Republican gubernatorial candidate
Chris Christie says if elected he would support an effort to ban gay
marriage in New Jersey.
“If you're going to make that type of
groundbreaking societal change, people should get the chance to vote
on it,” Christie told The Associated Press in a Friday
interview. Christie, 47, says he supports civil unions for gay and
lesbian couples.
Governor Jon Corzine has promised to
back a gay marriage bill.
“I think we ought to go to marriage
equality,” Corzine told Newark daily the Star-Ledger last
week.
The governor has promised that if
re-elected he would shepherd a gay marriage bill through the
Legislature, possibly as soon as November during a special lame-duck
session.
Corzine signed a civil unions law in
2006, calling it a “proud” moment, but made it clear at the time
that he believed marriage was reserved for heterosexual unions.
Lately, however, he has shifted on the
issue, even appearing last summer at a Gay Pride festival in Asbury
Park.
“I want to be very clear on this,”
Corzine told the Star-Ledger. “I don't call it gay
marriage. I call it marriage equality because I believe that we
ought to be treating people under our Constitution here in the state
of New Jersey as determined by our courts. There needs to be equal
treatment under the law. If it's lame-duck, or if it doesn't occur
in lame-duck, I'll push for it in the next year.”
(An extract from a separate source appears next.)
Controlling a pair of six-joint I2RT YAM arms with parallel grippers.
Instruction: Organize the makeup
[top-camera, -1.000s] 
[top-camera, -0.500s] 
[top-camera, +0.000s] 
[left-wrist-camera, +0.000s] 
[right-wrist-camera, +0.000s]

The governor's support for gay marriage
has turned the Garden State into the next likely battleground in the
gay marriage debate.
Democrats that support gay marriage
outweigh Republicans in the Legislature, but without Corzine in the
governor's mansion a gay marriage bill would likely be delayed four
more years because Democrats do not command a veto proof majority.
With the state plagued by high
unemployment and a sagging economy, Christie commanded a 10 point
lead over the incumbent Corzine in June. But recent polls show the
race tightening up to within a couple of points.